From east to west coast in the United States are standing up and demanding clean safe drinking water and proper sanitation. A recent article in the Detroit Free Press stated, about 17,461 Detroit households are at risk for water shutoffs next month when the city's water department resumes its controversial program.
Many of us are aware of the Flint water crisis. In 2011, the state of Michigan took over Flint's finances after an audit projected a $25 million deficit. In order to reduce the water fund shortfall, the city announced that a new pipeline would be built to deliver water from Lake Huron to Flint. In 2014, while it was under construction, the city turned to the Flint River as a water source. Soon after the switch, residents said the water started to look, smell and taste funny. Tests in 2015 by the Environmental Protection Agency (EPA) and Virginia Tech indicated dangerous levels of lead in the water at residents' homes.

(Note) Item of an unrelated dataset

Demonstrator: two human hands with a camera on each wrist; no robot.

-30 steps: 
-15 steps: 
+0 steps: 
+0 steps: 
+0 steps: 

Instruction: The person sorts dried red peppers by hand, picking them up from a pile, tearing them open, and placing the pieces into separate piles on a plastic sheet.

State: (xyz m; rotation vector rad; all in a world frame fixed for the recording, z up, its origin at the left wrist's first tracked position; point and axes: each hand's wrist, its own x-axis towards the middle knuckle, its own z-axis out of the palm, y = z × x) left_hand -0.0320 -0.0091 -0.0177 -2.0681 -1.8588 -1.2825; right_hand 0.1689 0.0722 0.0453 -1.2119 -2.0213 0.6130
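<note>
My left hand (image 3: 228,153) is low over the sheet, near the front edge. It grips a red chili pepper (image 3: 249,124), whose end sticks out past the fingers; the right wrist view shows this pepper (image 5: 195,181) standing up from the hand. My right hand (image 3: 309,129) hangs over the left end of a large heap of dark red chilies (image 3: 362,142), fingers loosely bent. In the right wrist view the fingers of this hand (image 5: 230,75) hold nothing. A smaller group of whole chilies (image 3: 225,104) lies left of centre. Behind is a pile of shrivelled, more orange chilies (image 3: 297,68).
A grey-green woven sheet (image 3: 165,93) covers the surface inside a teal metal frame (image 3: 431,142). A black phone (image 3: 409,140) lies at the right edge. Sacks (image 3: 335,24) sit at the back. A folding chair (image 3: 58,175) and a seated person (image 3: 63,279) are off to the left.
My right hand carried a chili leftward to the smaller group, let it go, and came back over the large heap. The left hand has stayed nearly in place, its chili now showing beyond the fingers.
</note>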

In Lowndes County Alabama many in the impoverished region are living with poor or no sewage treatment -- in some places, with raw sewage simply piped out into their yards. Residents are told to pay for their own expensive treatment systems -- and in some cases, were charged with misdemeanors when they failed to do so.
This workshop will discuss possible solutions like water affordability plans, government taking on the responsibility of infrastructure repairs and moving talking bout the human right to water to making it a reality.